- Problem description
Counting the line with "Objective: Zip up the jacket" as the last one, copy out the lines of the data exactly from the first onward.

─── Given information

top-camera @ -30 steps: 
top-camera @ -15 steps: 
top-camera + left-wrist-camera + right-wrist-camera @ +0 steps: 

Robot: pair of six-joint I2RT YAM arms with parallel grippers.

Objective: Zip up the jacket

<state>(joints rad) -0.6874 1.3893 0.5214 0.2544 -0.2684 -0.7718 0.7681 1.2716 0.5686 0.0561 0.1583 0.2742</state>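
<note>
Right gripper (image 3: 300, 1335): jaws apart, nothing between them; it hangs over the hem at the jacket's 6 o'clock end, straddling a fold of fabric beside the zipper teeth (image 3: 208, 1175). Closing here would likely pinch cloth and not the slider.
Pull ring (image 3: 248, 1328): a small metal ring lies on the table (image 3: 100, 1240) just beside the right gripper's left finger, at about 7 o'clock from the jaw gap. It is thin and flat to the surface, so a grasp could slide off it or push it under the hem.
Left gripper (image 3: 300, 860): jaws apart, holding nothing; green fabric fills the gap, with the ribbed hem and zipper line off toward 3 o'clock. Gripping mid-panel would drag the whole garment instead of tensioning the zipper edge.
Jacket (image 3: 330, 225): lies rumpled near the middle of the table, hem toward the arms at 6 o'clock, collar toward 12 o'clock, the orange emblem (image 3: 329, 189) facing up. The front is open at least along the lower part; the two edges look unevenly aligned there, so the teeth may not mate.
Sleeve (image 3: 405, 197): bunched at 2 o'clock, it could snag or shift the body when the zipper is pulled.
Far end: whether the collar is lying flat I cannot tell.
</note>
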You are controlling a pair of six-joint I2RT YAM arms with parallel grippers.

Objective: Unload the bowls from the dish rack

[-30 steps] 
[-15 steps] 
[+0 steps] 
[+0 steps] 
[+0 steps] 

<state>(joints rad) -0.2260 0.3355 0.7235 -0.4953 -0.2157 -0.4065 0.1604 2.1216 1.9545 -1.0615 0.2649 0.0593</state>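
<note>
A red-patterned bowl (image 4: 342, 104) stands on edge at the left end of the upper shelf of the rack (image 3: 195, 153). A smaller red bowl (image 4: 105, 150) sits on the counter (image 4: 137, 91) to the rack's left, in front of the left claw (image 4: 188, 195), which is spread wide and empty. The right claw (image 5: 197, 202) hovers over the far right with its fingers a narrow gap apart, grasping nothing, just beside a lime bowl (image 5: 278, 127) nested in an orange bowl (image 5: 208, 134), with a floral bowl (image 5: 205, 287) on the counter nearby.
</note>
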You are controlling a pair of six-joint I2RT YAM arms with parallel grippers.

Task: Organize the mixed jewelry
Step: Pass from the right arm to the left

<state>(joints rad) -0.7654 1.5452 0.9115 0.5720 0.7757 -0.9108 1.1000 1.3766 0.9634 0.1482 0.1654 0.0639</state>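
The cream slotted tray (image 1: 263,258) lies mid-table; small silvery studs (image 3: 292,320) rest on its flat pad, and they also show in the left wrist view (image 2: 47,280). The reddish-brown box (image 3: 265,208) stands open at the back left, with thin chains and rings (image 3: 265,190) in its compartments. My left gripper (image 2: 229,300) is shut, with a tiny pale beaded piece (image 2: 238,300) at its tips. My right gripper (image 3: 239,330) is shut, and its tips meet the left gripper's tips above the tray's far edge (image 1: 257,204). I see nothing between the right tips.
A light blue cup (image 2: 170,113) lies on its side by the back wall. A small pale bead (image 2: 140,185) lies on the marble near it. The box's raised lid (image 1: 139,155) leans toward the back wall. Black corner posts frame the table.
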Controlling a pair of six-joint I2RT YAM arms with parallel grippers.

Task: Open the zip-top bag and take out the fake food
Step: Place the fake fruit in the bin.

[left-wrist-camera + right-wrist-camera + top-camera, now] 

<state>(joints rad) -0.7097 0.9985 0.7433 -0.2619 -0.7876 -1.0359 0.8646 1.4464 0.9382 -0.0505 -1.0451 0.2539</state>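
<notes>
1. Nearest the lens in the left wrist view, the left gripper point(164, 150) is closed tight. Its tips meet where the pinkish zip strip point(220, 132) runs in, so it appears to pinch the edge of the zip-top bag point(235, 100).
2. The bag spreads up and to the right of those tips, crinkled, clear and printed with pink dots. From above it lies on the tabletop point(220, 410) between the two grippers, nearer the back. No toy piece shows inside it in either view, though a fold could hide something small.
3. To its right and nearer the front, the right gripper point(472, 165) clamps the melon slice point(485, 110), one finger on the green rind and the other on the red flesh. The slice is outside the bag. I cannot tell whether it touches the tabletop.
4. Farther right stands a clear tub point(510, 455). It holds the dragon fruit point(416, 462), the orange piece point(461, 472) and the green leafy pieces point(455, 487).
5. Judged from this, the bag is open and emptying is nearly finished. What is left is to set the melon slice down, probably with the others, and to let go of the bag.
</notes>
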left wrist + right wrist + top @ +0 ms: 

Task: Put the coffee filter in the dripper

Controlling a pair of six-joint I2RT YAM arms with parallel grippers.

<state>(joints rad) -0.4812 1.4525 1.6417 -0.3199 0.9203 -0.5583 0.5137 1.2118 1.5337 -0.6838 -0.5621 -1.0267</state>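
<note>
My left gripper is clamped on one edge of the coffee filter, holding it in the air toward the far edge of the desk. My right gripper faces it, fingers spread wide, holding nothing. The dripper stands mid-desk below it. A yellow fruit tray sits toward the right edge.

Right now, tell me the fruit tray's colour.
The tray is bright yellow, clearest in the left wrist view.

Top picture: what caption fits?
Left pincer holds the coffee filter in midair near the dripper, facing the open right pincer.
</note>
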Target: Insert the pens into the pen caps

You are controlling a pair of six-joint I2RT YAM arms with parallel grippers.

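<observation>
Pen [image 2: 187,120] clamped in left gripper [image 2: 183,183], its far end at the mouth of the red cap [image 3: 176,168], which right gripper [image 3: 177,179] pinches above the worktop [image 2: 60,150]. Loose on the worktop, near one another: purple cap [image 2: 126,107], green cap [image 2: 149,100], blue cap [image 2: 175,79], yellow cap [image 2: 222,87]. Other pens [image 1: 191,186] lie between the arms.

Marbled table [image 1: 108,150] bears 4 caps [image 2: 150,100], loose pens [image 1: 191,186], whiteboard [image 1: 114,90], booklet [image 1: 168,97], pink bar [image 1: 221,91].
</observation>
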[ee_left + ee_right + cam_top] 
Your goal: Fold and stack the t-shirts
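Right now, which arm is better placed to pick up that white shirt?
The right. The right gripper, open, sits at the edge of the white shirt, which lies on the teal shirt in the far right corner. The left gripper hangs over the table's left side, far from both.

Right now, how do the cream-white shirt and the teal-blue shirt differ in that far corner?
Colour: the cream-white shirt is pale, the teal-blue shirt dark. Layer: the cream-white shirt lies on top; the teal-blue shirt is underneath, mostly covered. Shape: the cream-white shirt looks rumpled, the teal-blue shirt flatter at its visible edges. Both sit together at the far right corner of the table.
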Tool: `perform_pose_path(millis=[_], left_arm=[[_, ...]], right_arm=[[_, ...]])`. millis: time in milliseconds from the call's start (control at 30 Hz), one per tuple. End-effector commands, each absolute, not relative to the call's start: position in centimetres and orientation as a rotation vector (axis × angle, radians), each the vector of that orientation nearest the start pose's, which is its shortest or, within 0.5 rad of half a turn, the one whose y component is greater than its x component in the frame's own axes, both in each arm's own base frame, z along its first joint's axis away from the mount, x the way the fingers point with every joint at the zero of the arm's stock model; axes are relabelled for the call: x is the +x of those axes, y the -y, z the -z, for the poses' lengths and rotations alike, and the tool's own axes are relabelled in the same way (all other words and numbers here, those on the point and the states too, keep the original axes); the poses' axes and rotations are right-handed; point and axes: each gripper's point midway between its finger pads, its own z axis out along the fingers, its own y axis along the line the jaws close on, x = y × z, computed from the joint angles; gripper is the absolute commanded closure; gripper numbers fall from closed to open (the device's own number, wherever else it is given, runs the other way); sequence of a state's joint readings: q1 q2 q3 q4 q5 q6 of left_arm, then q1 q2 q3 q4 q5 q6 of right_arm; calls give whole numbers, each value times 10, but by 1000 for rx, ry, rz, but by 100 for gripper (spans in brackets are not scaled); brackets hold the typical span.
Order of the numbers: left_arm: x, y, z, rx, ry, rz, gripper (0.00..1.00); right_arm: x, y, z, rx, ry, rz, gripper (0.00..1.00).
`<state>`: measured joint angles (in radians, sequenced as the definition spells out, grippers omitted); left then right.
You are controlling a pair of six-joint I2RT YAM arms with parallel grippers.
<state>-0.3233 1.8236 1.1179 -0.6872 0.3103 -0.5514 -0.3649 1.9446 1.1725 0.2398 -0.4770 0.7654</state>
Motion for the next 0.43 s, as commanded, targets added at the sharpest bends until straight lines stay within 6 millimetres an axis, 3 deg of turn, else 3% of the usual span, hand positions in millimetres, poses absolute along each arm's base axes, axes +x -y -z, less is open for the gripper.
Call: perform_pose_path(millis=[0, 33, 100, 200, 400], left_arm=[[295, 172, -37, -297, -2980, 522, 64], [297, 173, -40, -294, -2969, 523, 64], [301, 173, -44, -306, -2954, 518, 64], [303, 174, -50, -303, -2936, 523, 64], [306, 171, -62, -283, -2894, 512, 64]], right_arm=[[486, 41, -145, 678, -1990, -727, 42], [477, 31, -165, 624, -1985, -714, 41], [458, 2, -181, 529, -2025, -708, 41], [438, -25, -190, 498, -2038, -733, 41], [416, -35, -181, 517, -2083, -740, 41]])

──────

- Output of the task
top-camera @ -30 steps: 
top-camera @ -15 steps: 
top-camera + left-wrist-camera + right-wrist-camera @ +0 steps: 

Robot: pair of six-joint I2RT YAM arms with parallel grippers.

Objective: Zip up the jacket

The answer has been given in its entirety.